В Пера тоже имелись таверны, но в них все было чересчур чинно и благородно, поэтому Юрек потащил серба в Галату. Младен Анастасиевич производил впечатление человека простого, свойского, и Кульчицкий не ошибся в своей оценке. Они остановили свой выбор на мейхане грека, которого звали Лука. Юреку уже приходилось здесь бывать, и он точно знал, что и вино, и еда в таверне Луки отменного качества.

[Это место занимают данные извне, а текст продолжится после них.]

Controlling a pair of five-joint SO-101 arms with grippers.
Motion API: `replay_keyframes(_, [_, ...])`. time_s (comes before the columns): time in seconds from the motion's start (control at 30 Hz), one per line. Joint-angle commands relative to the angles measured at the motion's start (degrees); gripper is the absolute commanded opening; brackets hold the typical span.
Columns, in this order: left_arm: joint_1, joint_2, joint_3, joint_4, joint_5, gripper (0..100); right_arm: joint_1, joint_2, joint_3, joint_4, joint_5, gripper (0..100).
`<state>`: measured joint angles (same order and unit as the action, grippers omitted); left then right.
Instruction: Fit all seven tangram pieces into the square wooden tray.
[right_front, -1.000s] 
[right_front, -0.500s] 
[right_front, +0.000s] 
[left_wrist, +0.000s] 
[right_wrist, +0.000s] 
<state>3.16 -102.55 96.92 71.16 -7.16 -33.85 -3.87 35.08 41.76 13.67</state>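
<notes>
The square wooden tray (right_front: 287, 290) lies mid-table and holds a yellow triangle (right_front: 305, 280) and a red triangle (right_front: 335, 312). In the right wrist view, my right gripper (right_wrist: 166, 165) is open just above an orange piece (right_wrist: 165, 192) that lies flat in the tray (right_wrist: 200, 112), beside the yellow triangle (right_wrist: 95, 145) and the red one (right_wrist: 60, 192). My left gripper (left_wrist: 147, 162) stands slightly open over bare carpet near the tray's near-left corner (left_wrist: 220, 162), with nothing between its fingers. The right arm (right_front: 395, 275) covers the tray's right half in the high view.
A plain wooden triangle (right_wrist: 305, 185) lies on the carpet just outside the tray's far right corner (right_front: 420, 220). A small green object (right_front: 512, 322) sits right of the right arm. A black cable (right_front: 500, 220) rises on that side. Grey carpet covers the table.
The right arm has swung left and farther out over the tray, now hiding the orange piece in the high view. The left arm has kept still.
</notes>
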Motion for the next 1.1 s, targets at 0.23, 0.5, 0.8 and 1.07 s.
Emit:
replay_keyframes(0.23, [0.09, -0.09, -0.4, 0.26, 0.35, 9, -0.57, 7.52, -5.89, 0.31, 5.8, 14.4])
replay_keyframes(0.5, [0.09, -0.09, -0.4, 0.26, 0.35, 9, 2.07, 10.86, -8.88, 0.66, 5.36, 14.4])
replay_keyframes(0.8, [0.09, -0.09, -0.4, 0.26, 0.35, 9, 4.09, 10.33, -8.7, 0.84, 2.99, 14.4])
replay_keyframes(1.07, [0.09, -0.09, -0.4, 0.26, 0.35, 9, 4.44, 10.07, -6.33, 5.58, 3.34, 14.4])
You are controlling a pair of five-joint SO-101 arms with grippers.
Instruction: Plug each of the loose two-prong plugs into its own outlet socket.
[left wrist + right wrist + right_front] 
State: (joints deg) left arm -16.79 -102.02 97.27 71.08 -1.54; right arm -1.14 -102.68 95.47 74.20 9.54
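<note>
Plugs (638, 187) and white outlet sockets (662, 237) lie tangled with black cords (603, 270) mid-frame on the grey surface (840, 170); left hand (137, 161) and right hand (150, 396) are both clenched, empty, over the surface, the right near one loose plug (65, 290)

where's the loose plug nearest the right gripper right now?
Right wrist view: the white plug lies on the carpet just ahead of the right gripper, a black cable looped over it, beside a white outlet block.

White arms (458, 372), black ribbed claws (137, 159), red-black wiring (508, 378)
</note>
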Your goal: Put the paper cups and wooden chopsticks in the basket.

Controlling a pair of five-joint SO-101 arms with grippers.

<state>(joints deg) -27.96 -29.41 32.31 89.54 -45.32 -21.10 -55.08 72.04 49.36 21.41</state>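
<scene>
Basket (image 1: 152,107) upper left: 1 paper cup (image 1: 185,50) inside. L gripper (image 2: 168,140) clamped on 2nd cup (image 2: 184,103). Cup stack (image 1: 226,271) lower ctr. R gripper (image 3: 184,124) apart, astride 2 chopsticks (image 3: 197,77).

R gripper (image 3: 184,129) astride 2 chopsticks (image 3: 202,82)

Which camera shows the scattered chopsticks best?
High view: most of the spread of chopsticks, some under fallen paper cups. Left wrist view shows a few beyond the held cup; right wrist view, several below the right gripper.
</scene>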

Младен Анастасиевич сделал заказ с размахом – словно на большую компанию. Ему подали целого барашка, запеченного на вертеле, греческий соленый сыр фета, пироги с мясной начинкой и много зелени. Что касается спиртного, то серб категорически потребовал, чтобы ему принесли виноградную ракию, да покрепче, хотя Лука, быстро смекнув, что клиент при больших деньгах, предлагал на выбор много дорогих вин, которые не водились даже в винном погребе семьи Маврокордато.
По правде говоря, и Юрек был не против ракии. Его казацкое прошлое требовало чего-то более серьезного, нежели сладкие напитки, тем более, под такую отменную закуску. Они выпили, и Младен Анастасиевич вгрызся в барашка с таким азартом, что Юрек поторопился последовать его примеру из опасения оказаться перед грудой костей, так и не попробовав мяса.
Насытившись, купец звучно отрыгнул и с удовлетворением откинулся на спинку скамьи. Он внимательно посмотрел на Юрека, а затем вдруг спросил:
– Это правда, что ты знаешь много языков?
– Как Бог свят, – ответил Юрек.
– И какие именно?
Кульчицкий перечислил.
– Впечатляет… – с уважением сказал Младен Анастасиевич.
Какое-то время он молчал, что-то обдумывая, а затем задумчиво сказал:
– Тебя зовут Франц… Или Францишек? Впрочем, можешь не отвечать. Уверен, это не твое имя. Мне приходилось иметь дело с русскими купцами, и мне почему-то кажется, что ты – русский. Не так ли?
Юрек немного поколебался, но врать такому приятному господину было нехорошо, и он ответил:
– Так, пан Младен. Я происхожу из шляхетского русского рода.
– Ах, как здорово! – почему-то обрадовался серб. – И последний вопрос: вере православной не изменил?